Xinhua | Updated: 2018-08-23 10:15

The Hong Kong Museum of Art announced on Wednesday that the family of the master of Chinese painting Wu Guanzhong has made another round of donations of Wu's invaluable works to the museum for its permanent collection.

The donated works include the painting A Household at the Foot of Mountain, which was created when Wu was sent to the countryside to do hard labor in the 1970s and was painted on cardboard placed on top of a dung basket, as well as sketches for several masterpieces such as A Riverside Village of Ningbo, The Original Draft of Chinese Cypresses and A River Alley of Suzhou.

The donation ceremony for the Works of Wu Guanzhong is held at the Government House on Aug 22, in Hong Kong, China. [Photo/VCG]
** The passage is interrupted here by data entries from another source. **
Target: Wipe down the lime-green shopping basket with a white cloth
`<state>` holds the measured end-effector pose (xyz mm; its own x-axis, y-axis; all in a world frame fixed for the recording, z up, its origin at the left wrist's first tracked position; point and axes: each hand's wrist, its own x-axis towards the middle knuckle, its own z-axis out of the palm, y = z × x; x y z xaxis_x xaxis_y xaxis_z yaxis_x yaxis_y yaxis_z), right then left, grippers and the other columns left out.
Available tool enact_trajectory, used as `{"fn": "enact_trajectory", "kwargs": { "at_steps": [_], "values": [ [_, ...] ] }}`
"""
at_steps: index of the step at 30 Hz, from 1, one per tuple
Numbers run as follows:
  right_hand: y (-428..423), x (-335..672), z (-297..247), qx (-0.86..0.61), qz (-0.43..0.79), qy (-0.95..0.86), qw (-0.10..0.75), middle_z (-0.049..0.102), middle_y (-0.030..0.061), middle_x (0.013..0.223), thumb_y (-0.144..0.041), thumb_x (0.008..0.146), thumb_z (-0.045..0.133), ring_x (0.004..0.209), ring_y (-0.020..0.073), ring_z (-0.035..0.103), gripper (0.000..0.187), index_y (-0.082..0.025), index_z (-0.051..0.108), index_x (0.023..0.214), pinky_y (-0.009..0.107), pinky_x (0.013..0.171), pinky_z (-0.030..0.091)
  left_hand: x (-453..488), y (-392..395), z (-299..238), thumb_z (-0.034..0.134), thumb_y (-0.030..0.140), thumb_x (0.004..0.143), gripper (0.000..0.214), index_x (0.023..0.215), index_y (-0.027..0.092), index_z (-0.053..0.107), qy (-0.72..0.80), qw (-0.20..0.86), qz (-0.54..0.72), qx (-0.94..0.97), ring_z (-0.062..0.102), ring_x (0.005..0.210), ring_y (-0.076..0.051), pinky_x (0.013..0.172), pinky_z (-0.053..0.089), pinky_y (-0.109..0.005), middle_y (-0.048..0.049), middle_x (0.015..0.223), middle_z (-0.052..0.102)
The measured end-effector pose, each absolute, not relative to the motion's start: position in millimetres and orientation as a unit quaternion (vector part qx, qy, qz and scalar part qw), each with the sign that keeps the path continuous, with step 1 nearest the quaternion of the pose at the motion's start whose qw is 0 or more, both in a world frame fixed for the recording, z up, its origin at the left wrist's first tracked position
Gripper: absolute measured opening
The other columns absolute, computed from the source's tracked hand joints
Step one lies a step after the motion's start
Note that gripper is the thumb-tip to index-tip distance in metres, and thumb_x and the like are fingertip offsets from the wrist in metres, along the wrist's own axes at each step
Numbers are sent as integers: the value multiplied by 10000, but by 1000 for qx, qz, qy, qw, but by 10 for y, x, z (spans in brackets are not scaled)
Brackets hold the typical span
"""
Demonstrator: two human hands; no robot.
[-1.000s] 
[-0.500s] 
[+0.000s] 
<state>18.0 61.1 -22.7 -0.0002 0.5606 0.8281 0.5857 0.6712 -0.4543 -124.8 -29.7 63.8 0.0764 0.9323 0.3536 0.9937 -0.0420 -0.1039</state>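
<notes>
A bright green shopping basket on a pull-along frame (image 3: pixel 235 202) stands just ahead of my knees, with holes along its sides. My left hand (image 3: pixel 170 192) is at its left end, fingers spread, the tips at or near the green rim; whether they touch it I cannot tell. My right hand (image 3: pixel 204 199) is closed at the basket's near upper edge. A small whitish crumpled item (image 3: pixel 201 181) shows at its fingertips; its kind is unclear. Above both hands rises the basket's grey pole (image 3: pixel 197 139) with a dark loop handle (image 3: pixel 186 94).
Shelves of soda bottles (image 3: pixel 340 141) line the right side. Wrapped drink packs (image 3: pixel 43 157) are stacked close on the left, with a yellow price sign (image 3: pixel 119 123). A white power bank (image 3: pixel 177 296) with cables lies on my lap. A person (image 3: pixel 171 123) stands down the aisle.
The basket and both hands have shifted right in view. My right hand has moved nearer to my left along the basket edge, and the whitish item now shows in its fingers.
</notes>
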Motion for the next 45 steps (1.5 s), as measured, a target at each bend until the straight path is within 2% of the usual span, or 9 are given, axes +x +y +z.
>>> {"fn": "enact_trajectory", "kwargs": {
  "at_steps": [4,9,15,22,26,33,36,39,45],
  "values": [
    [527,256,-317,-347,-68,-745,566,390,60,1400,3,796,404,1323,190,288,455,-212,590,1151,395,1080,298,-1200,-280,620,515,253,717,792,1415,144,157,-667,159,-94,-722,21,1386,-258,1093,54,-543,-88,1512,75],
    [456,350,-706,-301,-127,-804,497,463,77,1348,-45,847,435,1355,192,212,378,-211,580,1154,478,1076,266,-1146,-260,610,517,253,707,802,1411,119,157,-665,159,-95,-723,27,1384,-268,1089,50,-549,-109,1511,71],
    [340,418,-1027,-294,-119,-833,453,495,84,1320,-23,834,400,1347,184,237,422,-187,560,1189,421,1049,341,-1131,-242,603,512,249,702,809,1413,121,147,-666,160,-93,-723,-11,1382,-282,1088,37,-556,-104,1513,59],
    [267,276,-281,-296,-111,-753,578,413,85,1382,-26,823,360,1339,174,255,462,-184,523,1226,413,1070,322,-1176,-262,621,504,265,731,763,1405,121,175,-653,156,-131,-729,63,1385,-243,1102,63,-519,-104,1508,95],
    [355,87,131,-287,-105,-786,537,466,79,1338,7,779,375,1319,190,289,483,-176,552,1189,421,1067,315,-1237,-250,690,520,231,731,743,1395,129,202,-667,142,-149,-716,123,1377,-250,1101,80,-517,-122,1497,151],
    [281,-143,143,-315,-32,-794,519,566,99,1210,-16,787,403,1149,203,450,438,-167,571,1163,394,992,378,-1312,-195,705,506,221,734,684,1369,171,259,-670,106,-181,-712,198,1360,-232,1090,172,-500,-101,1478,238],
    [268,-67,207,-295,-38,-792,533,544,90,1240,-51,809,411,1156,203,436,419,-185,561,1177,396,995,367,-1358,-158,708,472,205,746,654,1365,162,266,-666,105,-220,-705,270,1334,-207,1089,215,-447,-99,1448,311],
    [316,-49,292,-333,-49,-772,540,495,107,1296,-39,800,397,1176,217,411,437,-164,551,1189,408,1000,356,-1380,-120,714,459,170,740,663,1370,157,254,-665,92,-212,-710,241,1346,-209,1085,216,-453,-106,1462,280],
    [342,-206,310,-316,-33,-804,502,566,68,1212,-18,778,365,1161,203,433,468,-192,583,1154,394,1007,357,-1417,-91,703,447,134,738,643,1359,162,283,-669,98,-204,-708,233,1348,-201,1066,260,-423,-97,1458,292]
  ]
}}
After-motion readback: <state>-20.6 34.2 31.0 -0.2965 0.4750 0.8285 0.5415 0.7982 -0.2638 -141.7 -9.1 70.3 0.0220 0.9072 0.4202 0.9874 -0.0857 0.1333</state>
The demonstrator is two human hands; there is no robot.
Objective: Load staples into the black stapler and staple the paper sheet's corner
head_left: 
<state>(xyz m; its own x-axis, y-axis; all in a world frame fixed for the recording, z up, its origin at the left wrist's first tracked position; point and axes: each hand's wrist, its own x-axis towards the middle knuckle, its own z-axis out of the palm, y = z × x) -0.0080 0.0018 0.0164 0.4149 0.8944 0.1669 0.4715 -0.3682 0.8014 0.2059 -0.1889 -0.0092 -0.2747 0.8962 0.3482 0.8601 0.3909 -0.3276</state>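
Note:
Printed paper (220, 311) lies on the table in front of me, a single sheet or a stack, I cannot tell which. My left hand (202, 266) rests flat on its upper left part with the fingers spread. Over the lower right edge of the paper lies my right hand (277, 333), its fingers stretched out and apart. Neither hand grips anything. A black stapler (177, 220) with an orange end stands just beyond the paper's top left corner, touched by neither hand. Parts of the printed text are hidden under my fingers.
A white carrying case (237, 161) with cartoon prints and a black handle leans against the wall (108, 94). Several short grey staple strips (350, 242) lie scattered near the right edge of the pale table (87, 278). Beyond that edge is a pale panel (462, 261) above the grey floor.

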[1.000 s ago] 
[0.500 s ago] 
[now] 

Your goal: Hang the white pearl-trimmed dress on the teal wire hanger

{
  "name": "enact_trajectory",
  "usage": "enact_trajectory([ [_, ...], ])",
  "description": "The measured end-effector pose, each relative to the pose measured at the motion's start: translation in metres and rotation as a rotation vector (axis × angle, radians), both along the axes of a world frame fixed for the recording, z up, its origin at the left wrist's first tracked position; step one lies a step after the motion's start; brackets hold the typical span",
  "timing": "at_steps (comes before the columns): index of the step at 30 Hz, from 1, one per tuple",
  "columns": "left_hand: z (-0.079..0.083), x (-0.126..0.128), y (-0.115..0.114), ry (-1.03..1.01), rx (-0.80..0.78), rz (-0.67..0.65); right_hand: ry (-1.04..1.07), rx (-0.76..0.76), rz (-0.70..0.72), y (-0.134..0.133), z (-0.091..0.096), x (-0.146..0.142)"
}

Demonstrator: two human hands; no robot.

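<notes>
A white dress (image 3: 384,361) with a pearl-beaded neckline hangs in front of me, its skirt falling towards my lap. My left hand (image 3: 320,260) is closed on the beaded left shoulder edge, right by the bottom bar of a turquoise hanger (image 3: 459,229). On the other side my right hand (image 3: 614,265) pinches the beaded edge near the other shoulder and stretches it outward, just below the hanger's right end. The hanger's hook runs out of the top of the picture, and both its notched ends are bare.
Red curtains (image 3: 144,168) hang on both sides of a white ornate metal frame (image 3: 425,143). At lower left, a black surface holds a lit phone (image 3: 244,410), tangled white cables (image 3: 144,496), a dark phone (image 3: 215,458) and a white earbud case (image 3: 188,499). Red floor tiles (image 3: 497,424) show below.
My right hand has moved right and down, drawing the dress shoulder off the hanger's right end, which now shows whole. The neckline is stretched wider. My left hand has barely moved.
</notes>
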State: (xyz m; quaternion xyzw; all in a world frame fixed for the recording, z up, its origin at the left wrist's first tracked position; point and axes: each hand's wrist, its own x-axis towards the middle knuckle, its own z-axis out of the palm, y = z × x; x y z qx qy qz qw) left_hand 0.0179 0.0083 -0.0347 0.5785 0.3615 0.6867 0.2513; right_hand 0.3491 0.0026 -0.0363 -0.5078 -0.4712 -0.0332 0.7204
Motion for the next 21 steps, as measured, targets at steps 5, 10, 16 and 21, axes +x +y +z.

In addition to paintings and sketches, the donation also includes items that chronicle Wu's journey of artistic pursuit, including his work seals, documents he used and a certificate received in France as well as a ribboned gilt medallion awarded by the French government.

According to the museum, it has now become the biggest and most diverse collection of works by Wu in the world, making up a huge collection of over 450 items, comprising oil paintings, ink paintings, sketches, watercolours, gouache paintings, acrylic paintings and a porcelain painting made by the great artist over more than half a century.

A permanent Wu Guanzhong Art Gallery will be set up to showcase Wu's donated works and related collection when the museum, which is currently under renovation, reopens in the second half of 2019, Szeto Yuen-kit, curator of the museum, said Wednesday at the donation ceremony held in Hong Kong.

Wu Keyu (first left) Wu's eldest son, introduces his father's works to Carrie Lam (second left), Hong Kong chief executive on Aug 22, 2018. [Photo/VCG]

Wu, born in 1919, was a native of Yixing, Jiangsu province, East China. In 1947, Wu went to France to study Western painting, and returned to China in 1950.

Wu passed away at the age of 91 on June 25, 2010, a few hours after his son donated five paintings on his behalf to the Hong Kong Museum of Art.

Wu integrated the Chinese ink and wash with Western painting methods. The works of the internationally acclaimed painter are in high demand on the art market.